Banned pesticide allowed as medicine

U.S. bars lindane, except to treat lice


After more than a half century of use and thousands of reports of illness and deaths blamed on the pesticide, the federal government has banned all uses of lindane - except by those who rub it on their scalps and bodies to kill lice and mites.

This month, the Environmental Protection Agency banned all uses of lindane as a pesticide, but the Food and Drug Administration has decided to allow its continued use in medicines.

Many public health advocates and environmental activists are expressing outrage, and some are gathering petitions to send to the FDA.

"Lindane is a known cause of seizures and has no role in the routine management of lice or scabies," said Baltimore City Health Commissioner Dr. Joshua Sharfstein. "FDA should re-examine the question of whether it needs to be on the market at all."

The EPA issued the ban on lindane and other pesticides this month as it concluded a congressionally ordered 10-year review of 231 agricultural poisons and their components.

Lindane "is recognized internationally as one of the most toxic, persistent, bioaccumulative pesticides ever registered," said Jim Gulliford, assistant administrator for the EPA's Office of Prevention, Pesticides and Toxic Substances.

But Jim Jones, who heads EPA's pesticide office, said his agency has no control over the medical uses of any pesticide that the FDA may authorize.

The FDA says it has no plans to take action.

"As lindane has been deemed safe and effective for its intended use, FDA does not have any plans to take further action with this product at this time," said Kimberly Rawlings, an FDA spokeswoman.

Some form of lindane-based medication has been marketed since 1951 for the treatment of pediculosis, which is head and pubic lice and scabies, a contagious skin infection caused by the itch mite.

The FDA says it cannot talk publicly about the specific process under which drugs are approved. Government documents indicate that over the years there have been numerous adverse reactions - illnesses or deaths - from use of lindane. In 2003, the agency ordered the manufacturer to expand the warnings on the medicines' labels and told physicians that it should only be prescribed in doses large enough for one treatment.

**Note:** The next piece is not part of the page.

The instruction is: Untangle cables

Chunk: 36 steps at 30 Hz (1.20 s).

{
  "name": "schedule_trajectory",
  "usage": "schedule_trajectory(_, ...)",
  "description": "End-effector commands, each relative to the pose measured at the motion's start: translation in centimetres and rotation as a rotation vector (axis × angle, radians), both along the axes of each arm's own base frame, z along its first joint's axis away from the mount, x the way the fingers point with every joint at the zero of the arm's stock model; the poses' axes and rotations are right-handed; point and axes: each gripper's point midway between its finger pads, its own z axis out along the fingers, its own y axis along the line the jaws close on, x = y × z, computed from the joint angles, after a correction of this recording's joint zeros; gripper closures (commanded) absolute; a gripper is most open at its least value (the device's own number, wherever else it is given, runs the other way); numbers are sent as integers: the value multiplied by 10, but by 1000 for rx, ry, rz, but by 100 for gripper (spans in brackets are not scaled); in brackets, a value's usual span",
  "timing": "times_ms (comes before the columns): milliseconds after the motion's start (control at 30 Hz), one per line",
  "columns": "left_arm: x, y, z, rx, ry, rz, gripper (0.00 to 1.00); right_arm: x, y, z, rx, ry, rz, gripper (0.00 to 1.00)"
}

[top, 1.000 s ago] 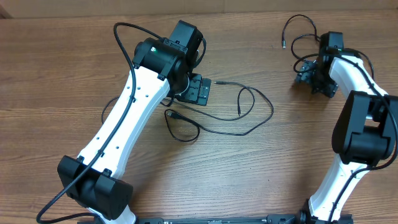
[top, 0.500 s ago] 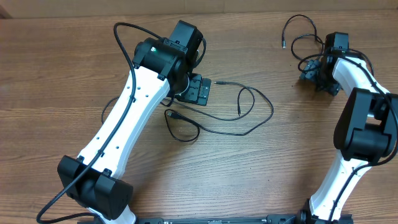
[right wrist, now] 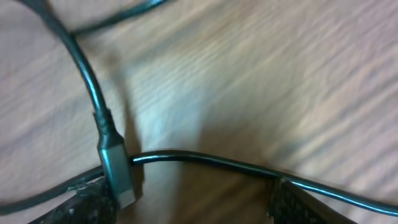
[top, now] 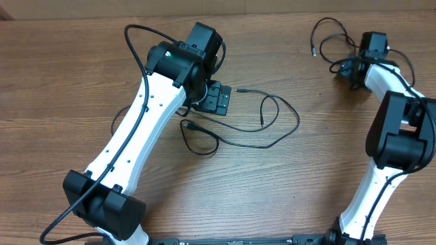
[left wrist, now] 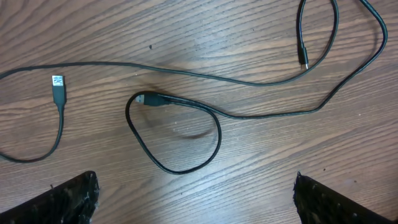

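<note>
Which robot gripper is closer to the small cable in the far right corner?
Right. The right gripper hangs right over that small cable; the left gripper is far off, above the other cables.

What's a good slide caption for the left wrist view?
Open left claw hovering above loose black cables looped on the wooden table.

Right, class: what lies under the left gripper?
Loose black cables looping on the wooden table, one silver-tipped plug visible. Overhead, the left arm covers where they run beneath it.
</note>
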Motion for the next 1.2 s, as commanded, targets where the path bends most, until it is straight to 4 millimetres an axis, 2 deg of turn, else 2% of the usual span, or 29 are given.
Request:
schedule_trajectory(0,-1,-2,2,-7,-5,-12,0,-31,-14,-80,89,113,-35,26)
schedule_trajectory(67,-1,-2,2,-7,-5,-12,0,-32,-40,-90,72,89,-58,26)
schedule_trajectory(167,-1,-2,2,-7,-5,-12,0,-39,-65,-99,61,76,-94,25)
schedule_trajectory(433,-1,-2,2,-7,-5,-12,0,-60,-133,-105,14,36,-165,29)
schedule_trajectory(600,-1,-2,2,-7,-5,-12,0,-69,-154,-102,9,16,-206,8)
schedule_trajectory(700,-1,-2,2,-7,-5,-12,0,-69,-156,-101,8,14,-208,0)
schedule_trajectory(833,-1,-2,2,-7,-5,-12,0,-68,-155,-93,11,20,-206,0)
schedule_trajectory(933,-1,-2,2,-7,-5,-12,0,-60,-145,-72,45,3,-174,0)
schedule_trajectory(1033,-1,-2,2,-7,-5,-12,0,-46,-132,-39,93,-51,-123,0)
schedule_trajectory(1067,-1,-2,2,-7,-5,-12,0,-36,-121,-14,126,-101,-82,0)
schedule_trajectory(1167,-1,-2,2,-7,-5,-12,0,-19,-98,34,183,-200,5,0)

The agency believes that the far more rigorous safety warnings and limits on the size of the dose will further protect consumers.

In its warning to physicians to prescribe only enough for a single application, the FDA wrote: "Patients are at risk for seriously neurologic adverse events and even death, particularly with early retreatment."

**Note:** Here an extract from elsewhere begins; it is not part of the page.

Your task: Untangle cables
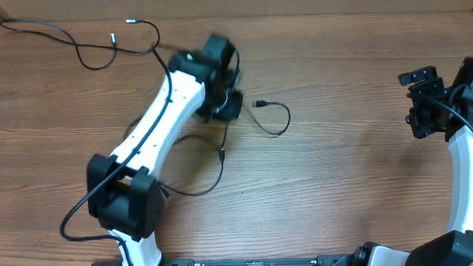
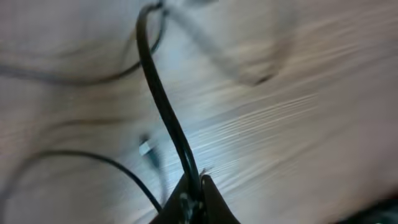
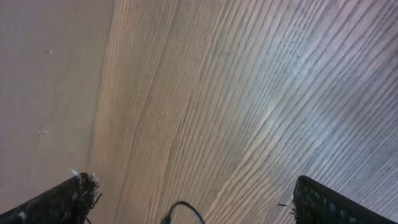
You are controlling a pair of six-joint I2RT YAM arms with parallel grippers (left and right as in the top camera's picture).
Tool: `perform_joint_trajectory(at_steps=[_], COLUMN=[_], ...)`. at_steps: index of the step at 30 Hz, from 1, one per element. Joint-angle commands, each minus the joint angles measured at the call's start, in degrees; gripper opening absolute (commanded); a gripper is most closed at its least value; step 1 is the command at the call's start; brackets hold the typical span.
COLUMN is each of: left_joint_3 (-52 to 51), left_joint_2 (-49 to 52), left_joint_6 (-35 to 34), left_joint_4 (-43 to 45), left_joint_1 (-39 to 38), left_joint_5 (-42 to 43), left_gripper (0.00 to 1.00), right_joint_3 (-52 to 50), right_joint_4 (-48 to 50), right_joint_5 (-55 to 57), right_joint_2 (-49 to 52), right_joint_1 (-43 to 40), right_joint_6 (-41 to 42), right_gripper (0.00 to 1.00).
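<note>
Wood-grain bench (image 1: 347,185) carries three thin black cords. The silver-tipped cord (image 1: 78,46) sprawls left to right along the far-left edge. A second cord (image 1: 287,118) loops just right of the left hand (image 1: 228,109), its plug pointing left. A third cord (image 1: 219,174) curves nearer, partly hidden under the white left arm (image 1: 159,122). The left hand is clamped on one thin black cord (image 2: 163,106), which runs straight away from its fingers; which cord this is cannot be told. The right hand (image 1: 421,96), far right and well apart, gapes wide, holding nothing.

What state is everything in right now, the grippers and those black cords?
left gripper, shut on a cable
held cable, pinched in the gripper
right gripper, open, holding nothing
far cable, slack on the table
</note>
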Motion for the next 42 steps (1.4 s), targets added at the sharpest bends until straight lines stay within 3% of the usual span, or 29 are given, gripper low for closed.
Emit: perform_joint_trajectory(at_steps=[1,11,19,25,29,34,42], left_joint_3=[13.6,31.3,32.7,32.7,32.7,32.7,32.7], left_joint_2=[-7.0,-15.6,-19.4,-19.5,-18.8,-17.1,-11.6], left_joint_6=[2.9,2.9,2.1,3.2,-1.2,-3.1,-11.9], left_joint_4=[-1.8,-0.5,10.3,13.6,13.9,13.9,10.8], left_joint_1=[0.0,0.0,0.0,0.0,0.5,3.3,11.9], left_joint_5=[10.0,12.3,16.9,5.6,-4.7,-9.0,-9.9], left_gripper=[0.04,0.04,0.04,0.04,0.04,0.04,0.04], right_joint_3=[0.2,0.2,0.2,0.2,0.2,0.2,0.2], right_joint_4=[0.3,0.3,0.3,0.3,0.3,0.3,0.3], right_joint_5=[0.6,0.6,0.6,0.6,0.6,0.6,0.6], right_joint_2=[-0.4,-0.4,-0.4,-0.4,-0.4,-0.4,-0.4], right_joint_1=[-0.1,-0.1,-0.1,-0.1,-0.1,-0.1,-0.1], right_joint_6=[-0.3,-0.3,-0.3,-0.3,-0.3,-0.3,-0.3], right_gripper=[1.0,1.0,1.0,1.0,1.0,1.0,1.0])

Morton Grove Pharmaceuticals, the only U.S. manufacturer of the controversial medical products, markets "Lindane Shampoo" and "Lindane Lotion." No one from the company would be interviewed, but Gordon Dobie, an outside lawyer for the company, said that the claims of harm are overblown. He said that there have been just 22 reports of adverse reactions "and just one lawsuit" since Morton Grove began marketing the products in 1995.

Groups that include the Natural Resources Defense Council, the Sierra Club and state and regional organizations across the country believe the FDA should ban lindane. The critics include Ann Heil, a supervising chemical engineer with the Los Angeles County Sanitation District, whose work led California to ban the sale and use of the medication. The medication was found in large amounts in county waste water treatment plants and the system was unable to neutralize it before the cleaned water was discharged into the environment.

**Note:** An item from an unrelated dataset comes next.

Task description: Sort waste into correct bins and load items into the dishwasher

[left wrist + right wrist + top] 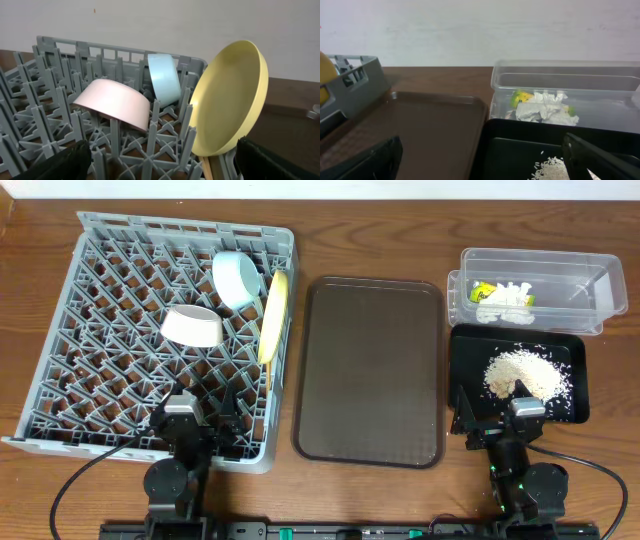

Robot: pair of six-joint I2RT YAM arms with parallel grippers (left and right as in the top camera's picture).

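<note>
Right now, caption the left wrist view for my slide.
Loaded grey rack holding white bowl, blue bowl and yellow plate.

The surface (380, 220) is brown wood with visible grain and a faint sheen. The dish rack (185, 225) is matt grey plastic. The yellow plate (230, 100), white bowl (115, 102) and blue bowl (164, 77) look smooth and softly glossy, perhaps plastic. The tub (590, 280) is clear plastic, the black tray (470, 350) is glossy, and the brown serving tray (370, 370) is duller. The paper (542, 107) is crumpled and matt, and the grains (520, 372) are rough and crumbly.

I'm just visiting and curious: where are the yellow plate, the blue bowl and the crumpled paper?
yellow plate (230, 100): left wrist view, middle of its face.
blue bowl (238, 280): overhead view, its rounded wall.
crumpled paper (542, 109): right wrist view, middle of the wad.
</note>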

Heil also had personal experience with the medication. As she discovered, any child can get lice. The Centers for Disease Control estimates that 10 to 12 million people get it a year. The problem cuts across all income groups.

"Don't believe that you need to be dumb and barefoot for your children to have a problem with lice," said Heil, who has a master's degree in chemical engineering from Cal Tech. "I remember far too vividly rubbing lindane over my child from toes to neck because he had scabies as did some of his classmates."

"I stopped and asked myself what in the world was I doing rubbing a neurotoxin like lindane over my child just because a doctor told me so," she said. "I'm a chemist and obviously should have known better and I worry about the other parents out there who just get their prescriptions filled."

In Albany, the Citizens' Environmental Coalition, an umbrella group of several organizations, is trying to get lindane medication banned in New York State.

"This substance has been proven repeatedly to be far too toxic to apply to our crops and our pets," said Laura McCarthy, a program associate with the group. "Who can possibly believe it's OK to apply it to our children's heads, which offer little protection to keep it from going directly to their brains?"

Deborah Altschuler says she has a hard time believing that the FDA won't take action.